Researchers analyzed food frequency questionnaire data and tracked health outcomes for 16 years (1992-2008) on 26,902 male health professionals ages 45-82. They found:
- Men who reported they skipped breakfast had a 27% higher risk of heart attack or death from CHD than those who reported they didn’t.
- The men who reported not eating breakfast were younger and were more likely to be smokers, employed full time, unmarried, less physically active and drank more alcohol.
- Men who reported eating late at night (eating after going to bed) had a 55% higher CHD risk than those who didn’t. But researchers were less convinced this was a major public health concern, because few men in the study reported this behavior.
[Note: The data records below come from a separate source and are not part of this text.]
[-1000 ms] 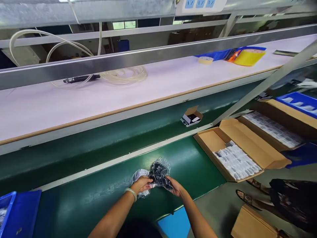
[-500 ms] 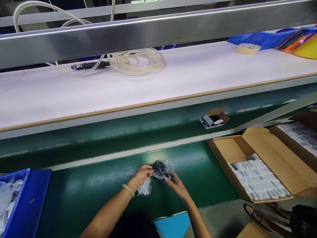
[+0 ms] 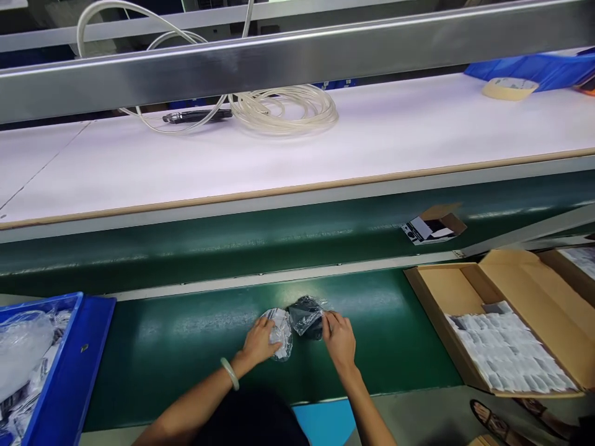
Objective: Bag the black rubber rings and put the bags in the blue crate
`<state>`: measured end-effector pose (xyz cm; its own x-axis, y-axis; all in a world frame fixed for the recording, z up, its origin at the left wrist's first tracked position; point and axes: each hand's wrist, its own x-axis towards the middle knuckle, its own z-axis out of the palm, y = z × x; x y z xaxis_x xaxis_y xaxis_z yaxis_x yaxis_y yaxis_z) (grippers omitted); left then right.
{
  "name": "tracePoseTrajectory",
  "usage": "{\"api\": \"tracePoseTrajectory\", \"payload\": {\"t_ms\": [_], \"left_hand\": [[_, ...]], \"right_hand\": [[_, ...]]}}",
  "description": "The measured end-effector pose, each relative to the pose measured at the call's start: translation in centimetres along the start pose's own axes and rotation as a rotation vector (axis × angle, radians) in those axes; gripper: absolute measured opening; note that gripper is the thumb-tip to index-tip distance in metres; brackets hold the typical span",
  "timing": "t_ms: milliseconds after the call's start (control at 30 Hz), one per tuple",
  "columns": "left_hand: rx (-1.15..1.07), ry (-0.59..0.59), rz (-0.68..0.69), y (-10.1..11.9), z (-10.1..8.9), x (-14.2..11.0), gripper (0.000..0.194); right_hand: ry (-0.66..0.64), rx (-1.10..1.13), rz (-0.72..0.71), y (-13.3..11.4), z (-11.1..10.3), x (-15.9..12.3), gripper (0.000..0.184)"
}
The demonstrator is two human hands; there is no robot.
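Bags sit side by side on my green worktop [image 3: 186, 347], left hand [image 3: 258, 342] pinching the white bag [image 3: 280, 331], right hand [image 3: 340, 337] gripping the black bag [image 3: 307, 314]; both look light, crinkly, slippery, best held by the bunched film.
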<state>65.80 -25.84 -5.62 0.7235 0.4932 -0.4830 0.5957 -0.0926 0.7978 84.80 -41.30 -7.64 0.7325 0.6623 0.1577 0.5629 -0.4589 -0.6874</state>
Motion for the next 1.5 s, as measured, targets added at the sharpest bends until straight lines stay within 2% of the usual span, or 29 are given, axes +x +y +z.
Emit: {"api": "tracePoseTrajectory", "payload": {"t_ms": [100,267,400,600,733,933,1200,1500], "left_hand": [[0.089,-0.093,0.105,-1.2,1.2,-1.0,0.036],[0.163,-0.139,0.156,-2.7,1.9,-0.1,0.019],[0.201,-0.09,0.14,-3.6,0.2,-0.6,0.014],[0.24,0.018,0.089,-4.3,-3.2,-3.8,0.019],[0.251,0.068,0.029,-4.8,-4.4,-5.1,0.022],[0.225,0.112,-0.015,-5.1,-5.5,-5.5,0.022],[0.179,0.136,0.062,-4.1,-6.5,-5.9,0.011],[0.097,0.163,0.007,-5.4,-6.7,-6.3,0.007]], "right_hand": [[0.069,-0.036,-0.048,-0.6,-0.1,0.2,0.042],[0.15,-0.062,-0.123,-1.2,-0.4,0.9,0.044],[0.209,-0.051,-0.172,-2.1,-0.8,1.5,0.042],[0.256,0.005,-0.222,-3.8,-0.5,2.6,0.04],[0.267,0.036,-0.239,-4.6,0.0,3.4,0.041],[0.283,0.075,-0.251,-5.9,-0.2,4.1,0.039],[0.316,0.145,-0.253,-7.2,-0.7,4.7,0.033],[0.338,0.272,-0.152,-8.8,-1.4,5.4,0.032]]}}
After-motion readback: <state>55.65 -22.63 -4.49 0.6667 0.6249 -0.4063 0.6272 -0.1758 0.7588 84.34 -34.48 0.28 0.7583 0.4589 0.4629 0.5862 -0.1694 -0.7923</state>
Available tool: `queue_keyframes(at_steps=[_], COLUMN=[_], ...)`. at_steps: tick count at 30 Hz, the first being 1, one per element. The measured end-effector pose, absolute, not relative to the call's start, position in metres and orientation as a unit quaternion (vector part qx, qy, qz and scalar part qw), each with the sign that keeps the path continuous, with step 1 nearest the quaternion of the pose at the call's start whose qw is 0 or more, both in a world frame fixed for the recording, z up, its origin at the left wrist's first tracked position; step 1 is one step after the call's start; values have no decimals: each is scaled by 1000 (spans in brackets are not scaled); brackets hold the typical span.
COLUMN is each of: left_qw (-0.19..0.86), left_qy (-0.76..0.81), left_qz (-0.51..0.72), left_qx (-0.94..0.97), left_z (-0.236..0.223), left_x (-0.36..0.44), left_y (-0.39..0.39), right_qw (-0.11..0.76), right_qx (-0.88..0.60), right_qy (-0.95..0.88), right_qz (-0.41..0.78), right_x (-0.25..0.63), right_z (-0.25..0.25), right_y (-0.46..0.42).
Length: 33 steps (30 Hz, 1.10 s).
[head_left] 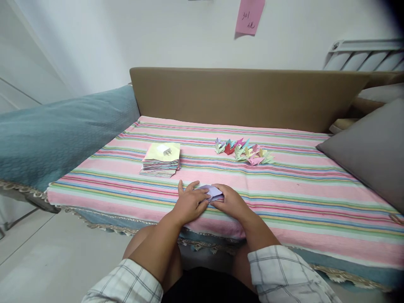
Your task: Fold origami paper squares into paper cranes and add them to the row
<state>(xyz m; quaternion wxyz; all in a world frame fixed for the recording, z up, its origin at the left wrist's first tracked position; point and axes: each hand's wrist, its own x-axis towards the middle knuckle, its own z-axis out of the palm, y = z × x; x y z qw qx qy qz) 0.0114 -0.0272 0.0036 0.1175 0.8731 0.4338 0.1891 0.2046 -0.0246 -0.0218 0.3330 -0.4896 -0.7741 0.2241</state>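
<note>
A small piece of folded purple paper (214, 192) lies between my two hands, low over the striped cloth near the front edge. My left hand (190, 203) holds its left side, index finger and thumb at the paper and two other fingers spread outward. At the right side, my right hand (229, 201) pinches the paper between the thumb and the bent fingers. The fingers partly cover the paper, so its full folded shape is hidden. Beyond my hands sits a group of folded paper cranes (241, 150) in several colours.
A stack of square paper sheets (160, 166) stands to the left, with a white plug adapter (164, 150) on top. The striped cloth (296, 181) covers a sofa seat with a brown backrest (240, 97). A grey cushion (372, 151) leans at the right.
</note>
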Motion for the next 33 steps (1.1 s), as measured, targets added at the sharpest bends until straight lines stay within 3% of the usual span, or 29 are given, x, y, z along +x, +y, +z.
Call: queue_keyframes(at_steps=[3, 7, 15, 33], left_qw=[100, 67, 14, 31], left_qy=[426, 410, 408, 417], left_qz=[195, 203, 192, 191], left_qx=[878, 887, 892, 888], left_z=[3, 7, 13, 11], left_x=[13, 17, 28, 26], left_y=[-27, -29, -33, -29], right_qw=[361, 388, 335, 319], right_qx=[-490, -465, -467, -486], right_qy=[-741, -753, -806, -803], right_qz=[283, 257, 141, 131], right_x=[215, 224, 222, 225], right_z=[-22, -18, -17, -25], right_y=[-28, -32, -29, -24])
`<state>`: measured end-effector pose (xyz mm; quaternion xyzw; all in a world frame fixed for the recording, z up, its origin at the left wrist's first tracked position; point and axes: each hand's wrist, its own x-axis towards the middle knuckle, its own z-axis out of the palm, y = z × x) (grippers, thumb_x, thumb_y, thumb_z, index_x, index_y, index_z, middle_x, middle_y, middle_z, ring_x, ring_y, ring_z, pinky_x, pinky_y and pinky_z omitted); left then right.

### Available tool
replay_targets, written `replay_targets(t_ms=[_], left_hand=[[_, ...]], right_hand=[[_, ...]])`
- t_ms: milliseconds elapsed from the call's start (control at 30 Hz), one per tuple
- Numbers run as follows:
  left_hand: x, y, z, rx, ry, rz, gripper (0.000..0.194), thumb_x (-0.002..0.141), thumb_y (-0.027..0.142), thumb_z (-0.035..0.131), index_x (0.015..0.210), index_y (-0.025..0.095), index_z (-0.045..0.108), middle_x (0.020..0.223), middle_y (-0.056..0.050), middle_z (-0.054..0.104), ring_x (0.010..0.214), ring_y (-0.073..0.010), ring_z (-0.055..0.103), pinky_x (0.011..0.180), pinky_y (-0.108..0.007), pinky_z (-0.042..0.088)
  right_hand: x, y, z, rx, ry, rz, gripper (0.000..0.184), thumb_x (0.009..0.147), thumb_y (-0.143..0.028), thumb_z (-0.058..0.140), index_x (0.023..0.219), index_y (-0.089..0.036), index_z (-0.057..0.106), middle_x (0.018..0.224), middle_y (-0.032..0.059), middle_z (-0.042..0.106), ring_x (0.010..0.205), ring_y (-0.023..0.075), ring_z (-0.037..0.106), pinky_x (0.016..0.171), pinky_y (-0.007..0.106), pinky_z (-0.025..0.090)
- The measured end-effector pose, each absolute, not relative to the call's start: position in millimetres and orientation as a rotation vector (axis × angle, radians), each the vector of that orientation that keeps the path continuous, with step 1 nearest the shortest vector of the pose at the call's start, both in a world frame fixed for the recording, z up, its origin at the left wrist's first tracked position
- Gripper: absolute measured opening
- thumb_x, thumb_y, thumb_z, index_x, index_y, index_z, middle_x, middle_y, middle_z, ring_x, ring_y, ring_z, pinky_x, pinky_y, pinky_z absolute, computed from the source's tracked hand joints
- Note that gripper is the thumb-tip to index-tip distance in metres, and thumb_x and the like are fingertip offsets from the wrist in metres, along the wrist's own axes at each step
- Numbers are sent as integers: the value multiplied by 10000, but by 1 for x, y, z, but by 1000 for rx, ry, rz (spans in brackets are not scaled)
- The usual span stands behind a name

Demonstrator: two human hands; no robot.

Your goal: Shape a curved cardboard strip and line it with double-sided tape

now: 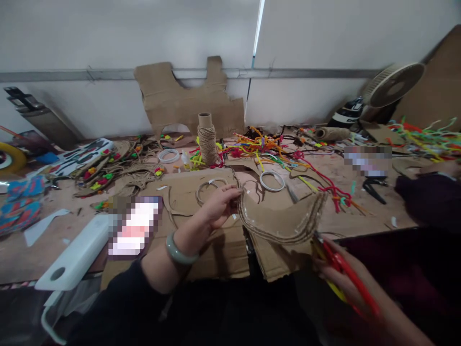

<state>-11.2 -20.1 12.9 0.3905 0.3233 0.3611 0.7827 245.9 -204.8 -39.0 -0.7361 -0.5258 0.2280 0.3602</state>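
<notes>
"Where's our layered cardboard crescent [279, 225]?"
"One o'clock from us: stacked and curved already, we judge; edge trimming possibly remains."
"Our hands?"
"Left hand [223, 207] pinches its ten-o'clock tip; right hand [337, 278] curls round our red-and-yellow-handled tool [337, 261] at its four-o'clock edge."

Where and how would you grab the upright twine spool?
Probably by the bare tube end, pinching from above: the twine spool stands upright and that end sticks up past the winding. I'd avoid coming in low from the side, since yellow strands lie by its base, and the large cardboard sheet stands behind it.
</notes>
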Motion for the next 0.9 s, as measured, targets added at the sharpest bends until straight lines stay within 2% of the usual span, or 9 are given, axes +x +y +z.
replay_targets(t_ms=[100,233,367,567,700,800,900], left_hand=[[-9,-34,18,878,673,720,252,609,292,730,662,176,513,587,51,503,506,-53,451,488,-192,349],[-11,-51,20,975,680,715,272,601,334,743,653,168,533,586,42,504,506,-59,458,497,-207,367],[-15,-68,16,994,666,757,295,632,383,744,655,159,554,562,27,510,493,-64,455,487,-218,357],[-18,-85,9,1028,671,806,287,688,403,727,669,154,586,568,20,518,497,-65,458,492,-220,375],[-19,-89,6,1071,700,842,235,711,368,703,680,161,597,577,26,514,509,-65,452,505,-222,382],[-19,-89,6,1091,738,859,191,710,340,690,706,167,609,585,28,521,510,-66,443,508,-225,384],[-19,-89,4,1100,760,861,162,709,314,674,692,168,606,583,29,518,509,-67,441,506,-226,382]], right_hand=[[231,-208,-40,-1801,-1282,786,385,707,-497,642,1041,-312,685,795,74,734,666,274,706,582,365,598],[219,-214,-23,-1751,-1377,895,349,702,-436,677,1005,-269,719,945,76,752,818,271,719,778,367,601],[219,-221,-20,-1695,-1477,968,340,681,-443,705,967,-265,750,1043,90,743,941,302,705,828,385,594],[232,-220,-34,-1719,-1608,801,454,705,-440,690,1129,-277,711,1185,90,695,1092,317,652,981,460,514],[227,-212,-24,-1712,-1688,836,506,663,-473,726,1124,-264,710,1139,96,713,1040,316,675,949,444,540],[222,-209,-19,-1718,-1787,855,456,710,-463,698,1128,-281,708,1168,86,704,1071,313,664,959,447,536],[222,-208,-22,-1786,-1846,732,446,736,-464,669,1145,-288,700,1215,82,682,1126,334,635,972,481,527]])
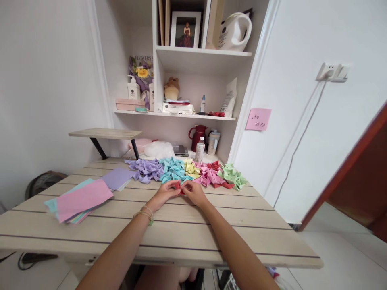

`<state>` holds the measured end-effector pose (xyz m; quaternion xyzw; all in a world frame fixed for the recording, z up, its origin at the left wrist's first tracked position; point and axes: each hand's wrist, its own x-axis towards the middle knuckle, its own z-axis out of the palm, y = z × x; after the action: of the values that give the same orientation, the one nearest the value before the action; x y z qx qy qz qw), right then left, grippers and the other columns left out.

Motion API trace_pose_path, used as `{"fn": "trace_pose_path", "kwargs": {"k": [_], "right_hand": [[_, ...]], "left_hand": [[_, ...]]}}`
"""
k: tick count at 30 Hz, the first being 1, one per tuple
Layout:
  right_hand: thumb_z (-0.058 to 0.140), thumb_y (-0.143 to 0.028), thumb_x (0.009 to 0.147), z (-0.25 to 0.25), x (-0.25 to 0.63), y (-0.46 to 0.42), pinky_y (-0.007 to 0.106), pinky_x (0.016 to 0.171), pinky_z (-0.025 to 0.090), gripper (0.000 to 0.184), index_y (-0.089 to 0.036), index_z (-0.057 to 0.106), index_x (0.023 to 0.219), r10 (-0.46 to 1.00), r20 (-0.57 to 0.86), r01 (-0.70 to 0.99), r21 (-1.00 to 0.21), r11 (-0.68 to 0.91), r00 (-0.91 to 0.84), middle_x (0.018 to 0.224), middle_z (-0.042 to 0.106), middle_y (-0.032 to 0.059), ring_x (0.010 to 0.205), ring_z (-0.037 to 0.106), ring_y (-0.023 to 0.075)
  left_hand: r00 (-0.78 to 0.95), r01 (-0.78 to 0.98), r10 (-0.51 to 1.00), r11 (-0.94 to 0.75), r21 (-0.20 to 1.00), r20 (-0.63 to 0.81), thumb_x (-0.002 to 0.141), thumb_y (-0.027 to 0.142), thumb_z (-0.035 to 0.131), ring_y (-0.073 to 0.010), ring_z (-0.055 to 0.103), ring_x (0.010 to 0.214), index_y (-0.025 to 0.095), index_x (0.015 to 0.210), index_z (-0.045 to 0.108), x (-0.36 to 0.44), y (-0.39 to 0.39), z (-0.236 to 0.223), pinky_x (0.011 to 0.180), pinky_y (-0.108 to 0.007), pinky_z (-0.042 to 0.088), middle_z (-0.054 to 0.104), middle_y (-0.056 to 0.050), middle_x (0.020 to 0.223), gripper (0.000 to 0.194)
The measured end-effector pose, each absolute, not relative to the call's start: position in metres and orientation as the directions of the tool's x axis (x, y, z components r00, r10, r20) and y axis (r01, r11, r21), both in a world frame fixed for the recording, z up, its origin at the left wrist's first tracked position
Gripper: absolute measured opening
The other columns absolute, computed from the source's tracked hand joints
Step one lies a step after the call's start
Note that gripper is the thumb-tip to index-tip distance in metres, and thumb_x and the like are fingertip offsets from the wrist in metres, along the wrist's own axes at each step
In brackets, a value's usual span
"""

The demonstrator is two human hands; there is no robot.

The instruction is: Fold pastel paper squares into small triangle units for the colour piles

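Observation:
Between my two hands, over the middle of the table, is a small piece of folded red paper [177, 185]. My left hand [165, 193] grips it from the left with bent fingers. From the other side, my right hand [195, 192] pinches it with thumb and fingertips. The fingers cover much of the paper. Just beyond the hands lies a row of folded paper pieces in heaps: purple [146, 171], blue [173, 168], yellow [191, 168], pink [208, 175] mixed with red [214, 164], and light green [232, 177].
Loose paper sheets, a pink one [86, 199] on top, lie at the left beside purple sheets [117, 178]. A small raised shelf [104, 133] stands at the back left. Behind the heaps are a clear bottle [200, 150], a red jug [198, 137] and a tumbler [213, 141].

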<state>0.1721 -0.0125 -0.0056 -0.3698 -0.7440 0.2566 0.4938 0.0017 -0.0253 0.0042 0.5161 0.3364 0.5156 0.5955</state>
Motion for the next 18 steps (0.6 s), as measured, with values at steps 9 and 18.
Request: {"fn": "trace_pose_path", "kwargs": {"k": [9, 18], "right_hand": [[0.055, -0.037, 0.081, -0.0065, 0.1651, -0.0129, 0.027, 0.061, 0.049, 0.027, -0.019, 0.058, 0.101, 0.824, 0.528, 0.18, -0.807, 0.562, -0.205, 0.084, 0.068, 0.0033, 0.071, 0.063, 0.0158], [0.07, -0.046, 0.07, -0.0085, 0.169, -0.0103, 0.031, 0.069, 0.052, 0.035, -0.019, 0.064, 0.092, 0.822, 0.525, 0.14, -0.817, 0.56, -0.221, 0.086, 0.069, 0.0048, 0.08, 0.065, 0.0199]], "left_hand": [[0.118, -0.278, 0.983, -0.102, 0.955, 0.139, 0.053, 0.031, 0.084, -0.0121, 0.064, 0.07, 0.012, 0.07, 0.058, 0.0082, -0.0264, 0.0024, 0.074, -0.027, 0.053, 0.063, 0.0, 0.07, 0.036], [0.095, -0.337, 0.988, -0.087, 0.937, 0.126, 0.055, 0.033, 0.083, -0.012, 0.066, 0.07, 0.014, 0.069, 0.054, 0.0061, -0.0244, -0.0001, 0.079, -0.027, 0.053, 0.064, 0.0, 0.067, 0.038]]}}
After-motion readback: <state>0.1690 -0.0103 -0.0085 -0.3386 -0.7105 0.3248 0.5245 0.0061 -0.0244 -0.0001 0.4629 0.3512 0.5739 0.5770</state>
During the study, 1,572 of the men had first-time cardiac events. The study collected comprehensive questionnaire data from the participants and accounted for many important factors such as TV watching, physical activity, sleep, diet quality, alcohol intake, medical history, BMI, and social factors like whether or not the men worked full-time, were married, saw their doctor regularly for physical exams, or smoked currently or in the past. While the current study group was composed of men who were of 97% white European descent, the results should also apply to women and other ethnic groups, but this should be tested in additional studies, researchers said.